10. The pipeline damage detection method according to claim 9, wherein the first fluid pressure is P1, the pressure in the bladder is P2, the end area of the bladder is a1, the contact area of the measurement end and the pipeline to be measured is a2, the contact area of the connection end and the installation pipe is A3, the friction coefficient of the outer surface of the bladder is f, P1, P2, a1, a2, A3 and f, and the following relationships are satisfied: p2 (a2+ A3) f > P1 a 1.

Technical Field

The invention relates to the technical field of pipeline damage detection equipment, in particular to a pipeline damage detection device and a pipeline damage detection method.

Background

Currently, in pipeline damage detection construction, a radiation inspection method and an ultrasonic inspection method are generally adopted. For the pipeline penetrating through the partition plate structure, when the construction space on one side of the partition plate is insufficient, damage detection construction can be carried out only on the other side of the partition plate wall, and an ultrasonic flaw detection method cannot be applied because the damage part cannot be approached; when other metal parts are directly attached to the pipeline on one side of the partition wall with insufficient construction space, the detection result of the radiographic inspection method is inaccurate due to the interference of the metal parts.

Disclosure of Invention

The invention provides a pipeline damage detection device and a pipeline damage detection method, which are used for solving the problems of complex pipeline damage testing steps and low testing efficiency in the prior art, improving the working efficiency of a damage detection test and reducing the workload of the damage test.

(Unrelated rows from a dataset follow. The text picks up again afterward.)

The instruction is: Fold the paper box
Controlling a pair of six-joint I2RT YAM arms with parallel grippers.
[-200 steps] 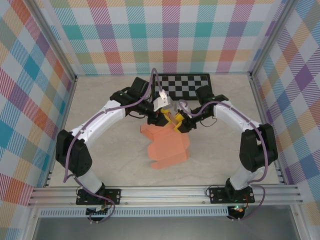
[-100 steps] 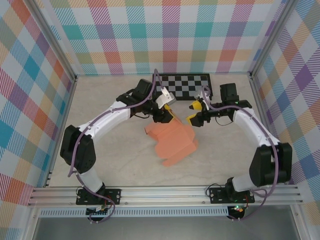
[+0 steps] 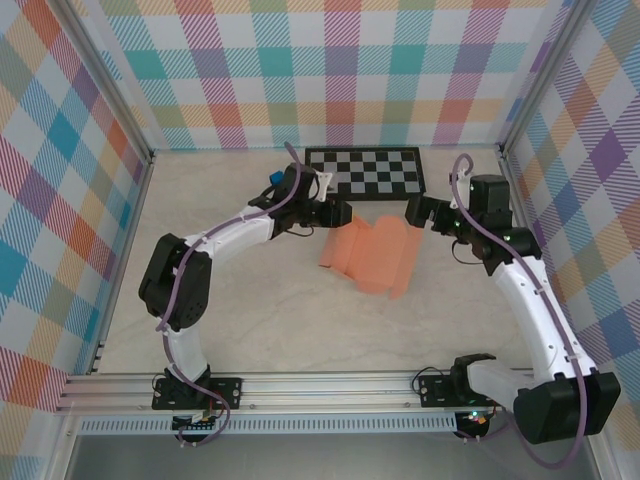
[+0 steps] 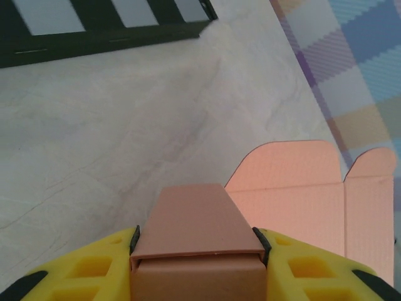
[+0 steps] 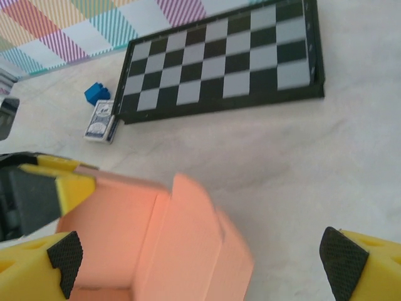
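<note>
Left arm holds a flap, right arm waits open beside the box

The paper box [image 3: 372,255] lies on the table [image 3: 230,300] in the middle of the workspace, just in front of the checkerboard [image 3: 365,172] and between the two arms. It is partly formed: the top view shows several bent panels, and the left wrist view shows flat panels with rounded flaps spread on the table further ahead.

The left gripper [image 3: 338,212] is at the far left edge of the box. Its yellow fingers [image 4: 81,276] are closed on a folded flap, which sits tightly between them. I think this grip is there to anchor the cardboard, so that it does not slide or spring back when the other side is pushed.

The right gripper [image 3: 417,212] is at the far right corner of the box. Its fingers are spread wide and hold nothing; the orange cardboard lies low between them. Such a wide opening probably leaves room to come over a panel or press it down.

A small blue cube [image 5: 96,93] and a card pack [image 5: 100,127] lie near the left end of the checkerboard, apart from the box.

The folding seems to be in the middle, since flaps are not yet closed
</note>
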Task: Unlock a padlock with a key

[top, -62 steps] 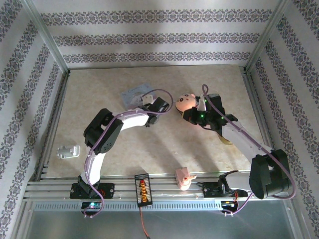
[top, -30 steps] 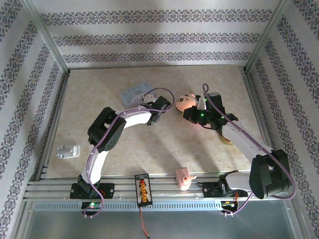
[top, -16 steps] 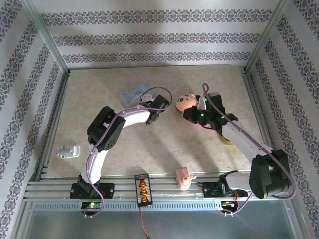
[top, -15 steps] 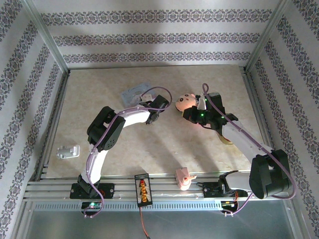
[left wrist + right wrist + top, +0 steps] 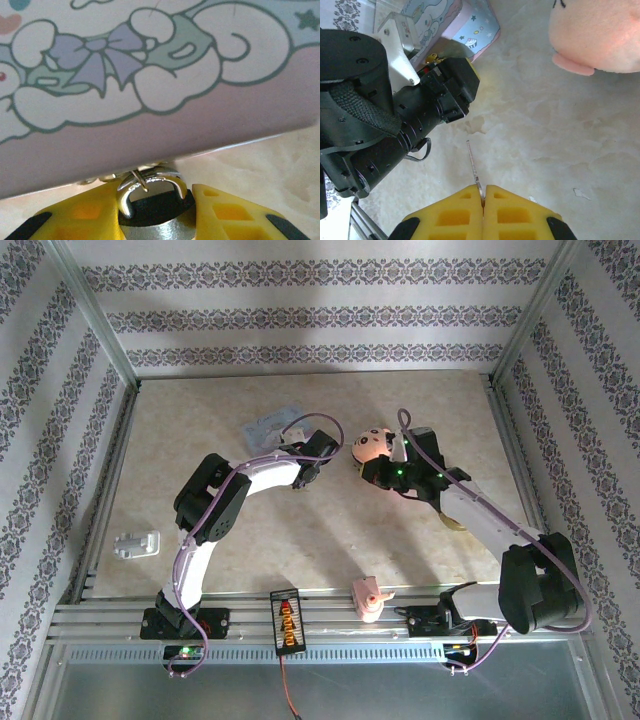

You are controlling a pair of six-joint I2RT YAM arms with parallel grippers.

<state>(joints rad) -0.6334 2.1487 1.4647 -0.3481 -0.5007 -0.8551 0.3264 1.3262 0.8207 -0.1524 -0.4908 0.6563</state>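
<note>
Your top camera sits above and behind the arm bases, looking down and forward from far off, so you get the whole counter and the patterned walls. Your left wrist camera looks out along the left tool, so near the pale blue tin that its printed side crowds the frame. Your right wrist camera looks down over the right tool from close above the counter, facing the left arm. It shares the tin's corner with both other views, and the pink doll with the top one.
</note>
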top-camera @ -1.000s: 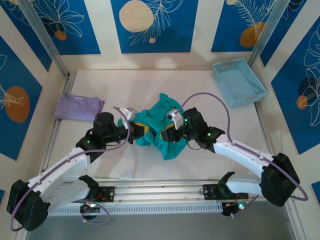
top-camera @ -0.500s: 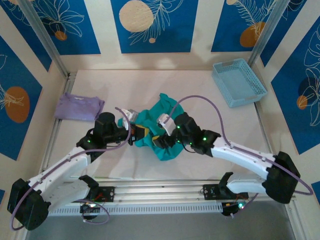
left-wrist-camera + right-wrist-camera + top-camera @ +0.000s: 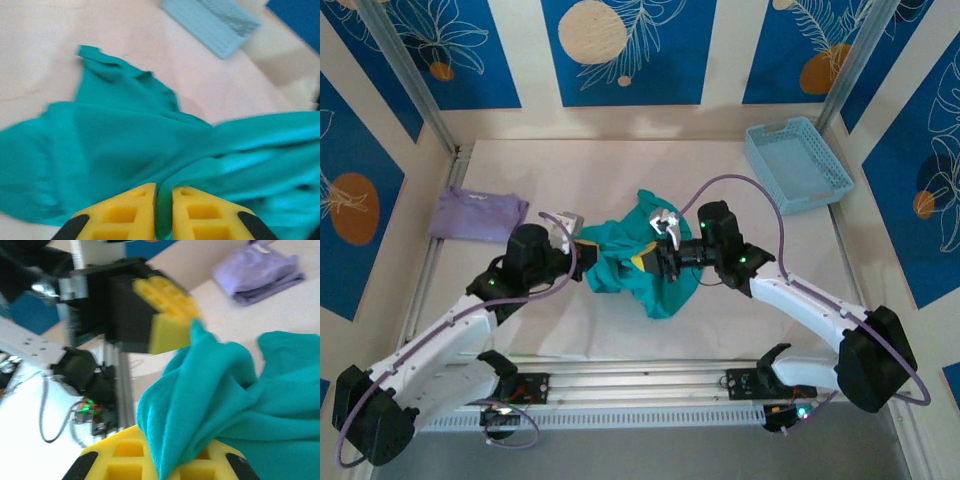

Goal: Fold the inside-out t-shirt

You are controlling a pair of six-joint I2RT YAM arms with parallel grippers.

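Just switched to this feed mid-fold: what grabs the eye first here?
The crumpled teal t-shirt in the middle of the top view stands out first. The left gripper and the right gripper each pinch a fold of it between yellow pads. Off to the sides lie a folded lavender garment at the left and a light-blue basket at the far right.

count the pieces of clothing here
2: a teal t-shirt bunched up in the middle, and a purple garment folded at the far left. Something could lie hidden under the t-shirt.
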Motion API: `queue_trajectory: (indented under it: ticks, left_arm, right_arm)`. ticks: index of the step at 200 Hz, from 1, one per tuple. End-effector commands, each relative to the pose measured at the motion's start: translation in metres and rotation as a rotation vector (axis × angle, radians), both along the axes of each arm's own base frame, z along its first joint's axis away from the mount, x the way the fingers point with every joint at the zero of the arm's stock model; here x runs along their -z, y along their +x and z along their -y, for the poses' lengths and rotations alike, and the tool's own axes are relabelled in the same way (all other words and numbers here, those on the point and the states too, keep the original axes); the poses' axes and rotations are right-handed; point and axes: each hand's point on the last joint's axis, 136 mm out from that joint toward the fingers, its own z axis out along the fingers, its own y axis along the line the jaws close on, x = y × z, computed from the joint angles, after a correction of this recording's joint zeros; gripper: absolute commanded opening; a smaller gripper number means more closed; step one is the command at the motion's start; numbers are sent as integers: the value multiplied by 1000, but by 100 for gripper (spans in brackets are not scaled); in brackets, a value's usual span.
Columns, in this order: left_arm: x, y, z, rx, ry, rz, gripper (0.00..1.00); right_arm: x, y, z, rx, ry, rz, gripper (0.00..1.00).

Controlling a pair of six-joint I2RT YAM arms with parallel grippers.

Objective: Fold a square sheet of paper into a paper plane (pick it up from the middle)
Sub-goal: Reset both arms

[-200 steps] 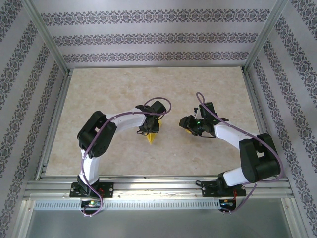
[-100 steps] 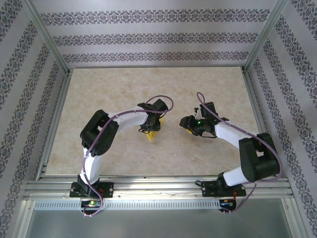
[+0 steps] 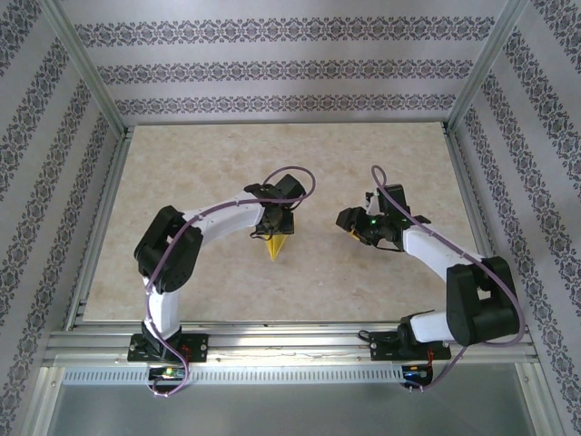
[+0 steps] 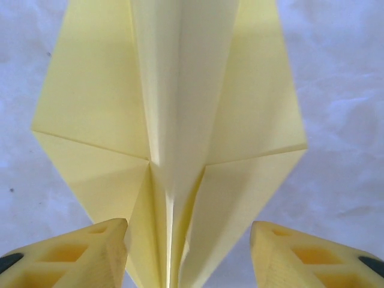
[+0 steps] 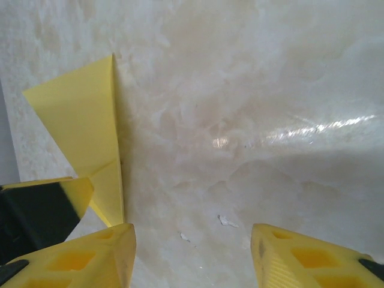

To solve the problems in the prior art, an embodiment of the present invention provides a pipeline damage detection apparatus, including:

installing a pipe;

the air bag extends along the length direction of the installation pipe, is provided with a connecting end arranged in the installation pipe and a measuring end protruding out of the installation pipe, and is provided with an inflation inlet, and the measuring end is used for extending into a pipeline to be measured;

the hydraulic injection structure is arranged at two opposite ends of the air bag in the length direction and is in sealed connection with the air bag, the hydraulic injection structure is provided with an input end and an output end, and the output end is arranged close to the measuring end and is used for filling fluid into a pipeline to be measured; and the number of the first and second groups,

and the guided wave sensing device is arranged at the measuring end and used for transmitting and receiving guided waves so as to detect the pipeline damage condition of the pipeline to be detected.

According to the pipeline damage detection device provided by the invention, the hydraulic injection structure comprises a hydraulic injection pipe, the hydraulic injection pipe extends along the length direction of the air bag, one opening of the hydraulic injection pipe close to the measuring end forms the output end, and the other opening of the hydraulic injection pipe close to the mounting end forms the input end.

According to the pipeline damage detection device provided by the invention, two ends of the air bag, which are oppositely arranged in the length direction, are respectively provided with the mounting holes, the mounting holes are respectively provided with the sealing rings, two ends of the hydraulic injection pipe are respectively penetrated through the corresponding sealing rings, and the sealing rings are respectively used for hermetically connecting the hydraulic injection pipe and the air bag.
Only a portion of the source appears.